**WHAT THE TASK ASKS**
Beginning at the top of the data below, restate every line word for word until the line containing "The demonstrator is" has been included, and omit the pictures.

==================================================

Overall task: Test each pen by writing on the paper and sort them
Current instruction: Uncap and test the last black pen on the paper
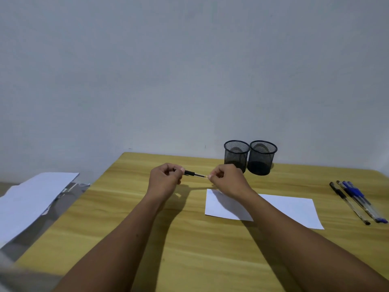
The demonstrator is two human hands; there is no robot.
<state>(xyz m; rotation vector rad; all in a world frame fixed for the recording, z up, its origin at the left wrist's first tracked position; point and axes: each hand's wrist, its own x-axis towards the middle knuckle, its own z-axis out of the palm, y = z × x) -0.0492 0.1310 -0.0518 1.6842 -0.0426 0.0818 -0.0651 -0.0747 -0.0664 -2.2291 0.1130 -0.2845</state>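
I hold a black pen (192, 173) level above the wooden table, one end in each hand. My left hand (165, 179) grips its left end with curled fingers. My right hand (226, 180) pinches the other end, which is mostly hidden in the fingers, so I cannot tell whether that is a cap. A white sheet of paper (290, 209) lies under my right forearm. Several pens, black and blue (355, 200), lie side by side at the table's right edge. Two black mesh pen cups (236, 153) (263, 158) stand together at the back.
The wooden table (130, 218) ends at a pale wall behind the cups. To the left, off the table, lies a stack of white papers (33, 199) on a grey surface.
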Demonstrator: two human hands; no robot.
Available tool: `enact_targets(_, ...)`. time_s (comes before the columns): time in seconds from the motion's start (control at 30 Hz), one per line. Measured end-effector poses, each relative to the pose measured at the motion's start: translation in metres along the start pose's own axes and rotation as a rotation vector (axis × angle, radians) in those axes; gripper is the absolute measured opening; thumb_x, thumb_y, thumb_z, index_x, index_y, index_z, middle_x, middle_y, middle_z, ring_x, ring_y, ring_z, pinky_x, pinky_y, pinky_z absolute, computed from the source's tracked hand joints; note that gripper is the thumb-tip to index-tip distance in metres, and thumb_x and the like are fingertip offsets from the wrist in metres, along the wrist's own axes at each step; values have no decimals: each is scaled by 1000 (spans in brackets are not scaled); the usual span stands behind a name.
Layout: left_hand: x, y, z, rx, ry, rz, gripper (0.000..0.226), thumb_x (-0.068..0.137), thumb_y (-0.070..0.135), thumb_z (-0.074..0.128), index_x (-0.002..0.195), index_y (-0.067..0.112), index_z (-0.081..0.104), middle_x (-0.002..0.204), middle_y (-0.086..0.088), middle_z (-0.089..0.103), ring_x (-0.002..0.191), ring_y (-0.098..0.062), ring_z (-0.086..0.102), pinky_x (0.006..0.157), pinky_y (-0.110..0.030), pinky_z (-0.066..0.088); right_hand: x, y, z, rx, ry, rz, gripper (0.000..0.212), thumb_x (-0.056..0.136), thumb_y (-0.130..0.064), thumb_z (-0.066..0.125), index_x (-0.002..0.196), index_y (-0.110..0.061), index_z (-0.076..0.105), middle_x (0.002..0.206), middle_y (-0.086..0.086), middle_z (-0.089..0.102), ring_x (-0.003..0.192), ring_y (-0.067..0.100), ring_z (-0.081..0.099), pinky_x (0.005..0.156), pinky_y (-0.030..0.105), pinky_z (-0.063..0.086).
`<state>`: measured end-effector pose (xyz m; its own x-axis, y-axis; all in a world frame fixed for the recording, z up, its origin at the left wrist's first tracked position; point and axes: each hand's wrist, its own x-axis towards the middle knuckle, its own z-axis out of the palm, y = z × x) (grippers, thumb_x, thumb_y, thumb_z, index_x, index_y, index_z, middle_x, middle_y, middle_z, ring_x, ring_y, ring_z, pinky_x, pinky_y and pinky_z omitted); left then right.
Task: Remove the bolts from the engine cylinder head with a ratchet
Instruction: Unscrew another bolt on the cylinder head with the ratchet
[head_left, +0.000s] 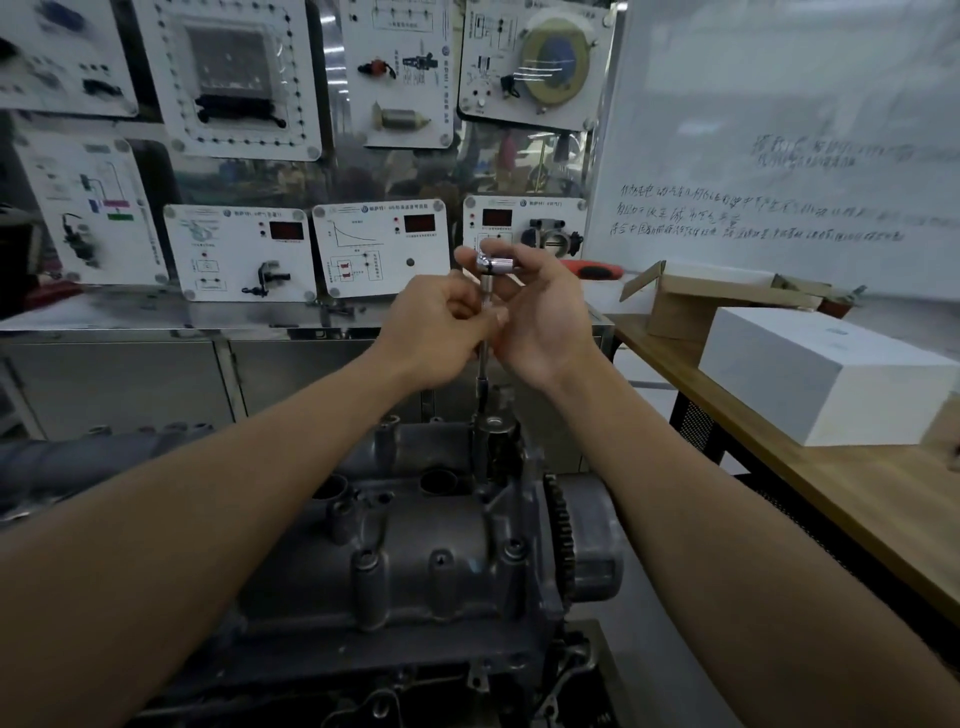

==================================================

**COMPLETED EXERCISE**
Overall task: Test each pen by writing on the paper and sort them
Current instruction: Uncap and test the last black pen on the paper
The demonstrator is two human hands; there is no robot.

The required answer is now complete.